In this example, security tokens are propagated using Web
services security, the security infrastructure of the WebSphere® Application
Server, and Java™ Platform, Enterprise Edition
(Java EE) security.
Important: There is an important distinction
between Version 5.x and Version 6 and later applications. The
information in this article supports Version 5.x applications
only that are used with WebSphere Application Server
Version 6.0.x and later. The information does not apply to
Version 6.0.x and later applications.
An example scenario
In this example, Client
1 invokes Web services 1. Then Web services 1 calls the Enterprise JavaBeans™ (EJB) file 2. The EJB file 2
calls Web services 3 and Web services 3 calls Web services 4.
Figure 1. Propagating security tokens

The previous figure shows
security tokens propagated using Web services security, the security
infrastructure of the WebSphere Application Server,
and Java Platform, Enterprise Edition (Java EE) security. Web services 1 is configured
to accept <wsse:UsernameToken> only and use the BasicAuth authentication
method.

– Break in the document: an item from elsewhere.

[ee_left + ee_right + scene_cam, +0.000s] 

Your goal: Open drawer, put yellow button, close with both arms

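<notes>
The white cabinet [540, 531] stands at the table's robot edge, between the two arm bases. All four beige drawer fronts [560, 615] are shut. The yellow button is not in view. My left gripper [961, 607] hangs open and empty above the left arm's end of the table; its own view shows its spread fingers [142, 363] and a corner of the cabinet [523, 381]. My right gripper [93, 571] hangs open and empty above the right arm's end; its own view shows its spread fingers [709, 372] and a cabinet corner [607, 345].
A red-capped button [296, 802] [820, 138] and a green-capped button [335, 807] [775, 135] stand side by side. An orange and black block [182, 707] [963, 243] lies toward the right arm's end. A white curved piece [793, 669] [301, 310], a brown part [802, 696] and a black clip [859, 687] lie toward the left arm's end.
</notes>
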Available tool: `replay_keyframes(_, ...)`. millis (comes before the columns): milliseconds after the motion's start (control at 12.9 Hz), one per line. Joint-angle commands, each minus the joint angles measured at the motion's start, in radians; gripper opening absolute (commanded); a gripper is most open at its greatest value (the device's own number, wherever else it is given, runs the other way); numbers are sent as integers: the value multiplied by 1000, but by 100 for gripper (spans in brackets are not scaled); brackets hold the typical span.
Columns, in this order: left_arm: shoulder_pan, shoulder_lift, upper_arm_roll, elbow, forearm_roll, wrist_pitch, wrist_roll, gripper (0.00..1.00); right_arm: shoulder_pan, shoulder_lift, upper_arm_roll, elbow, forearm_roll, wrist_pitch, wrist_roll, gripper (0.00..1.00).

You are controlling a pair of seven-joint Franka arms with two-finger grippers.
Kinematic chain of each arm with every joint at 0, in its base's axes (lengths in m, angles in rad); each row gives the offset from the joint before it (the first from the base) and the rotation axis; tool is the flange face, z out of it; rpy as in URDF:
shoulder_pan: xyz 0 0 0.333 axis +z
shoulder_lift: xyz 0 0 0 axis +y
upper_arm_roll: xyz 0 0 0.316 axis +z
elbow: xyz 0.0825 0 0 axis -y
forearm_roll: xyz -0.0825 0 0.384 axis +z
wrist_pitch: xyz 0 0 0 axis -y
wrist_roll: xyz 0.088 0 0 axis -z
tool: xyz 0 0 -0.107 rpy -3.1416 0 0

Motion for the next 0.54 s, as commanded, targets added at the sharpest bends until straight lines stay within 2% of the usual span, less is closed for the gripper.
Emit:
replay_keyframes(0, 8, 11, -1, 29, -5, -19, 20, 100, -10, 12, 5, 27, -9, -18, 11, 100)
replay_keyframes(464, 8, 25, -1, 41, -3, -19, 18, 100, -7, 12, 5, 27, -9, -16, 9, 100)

However, Web services 4 is configured to accept either <wsse:UsernameToken>
using the BasicAuth authentication method or Lightweight Third Party
Authentication (LTPA) as <wsse:BinarySecurityToken>. The following
steps describe the scenario shown in the previous figure:
- Client 1 sends a SOAP message to Web services 1 with user1 and password in
the <wsse:UsernameToken> element.
- The user1 and password values
are authenticated by the Web services security run time and set in
the current security context as the Java Authentication
and Authorization Service (JAAS) Subject.
- Web services 1 invokes EJB file 2 using the Remote Method Invocation
over the Internet Inter-ORB Protocol (RMI/IIOP) protocol.
- The user1 identity is propagated to the downstream
call.
- The EJB container of EJB file 2 performs an authorization check
against user1.
- EJB file 2 calls Web services 3 and Web services 3 is configured
to accept LTPA tokens.
- The RunAs role of EJB file 2 is set to user2.
- The LTPA CallbackHandler implementation extracts the LTPA token
from the current JAAS Subject in the security context and Web services
security run time inserts the token as <wsse: BinarySecurityToken>
in the SOAP header.
- The Web services security run time in Web services 3 calls the
JAAS login configuration to validate the LTPA token and set it in
the current security context as the JAAS Subject.
- Web services 3 is configured to send LTPA security to Web services
4. In this case, assume that the RunAs role is not configured for
Web services 3. The LTPA token of user2 is propagated
to Web services 4.
- Client 2 uses the <wsse:UsernameToken> element to propagate
the basic authentication data to Web services 4.
Web services security complements the WebSphere Application
Server security run time and the Java EE
role-based security. This example demonstrates how to propagate security
tokens across multiple resources such as Web services and EJB files.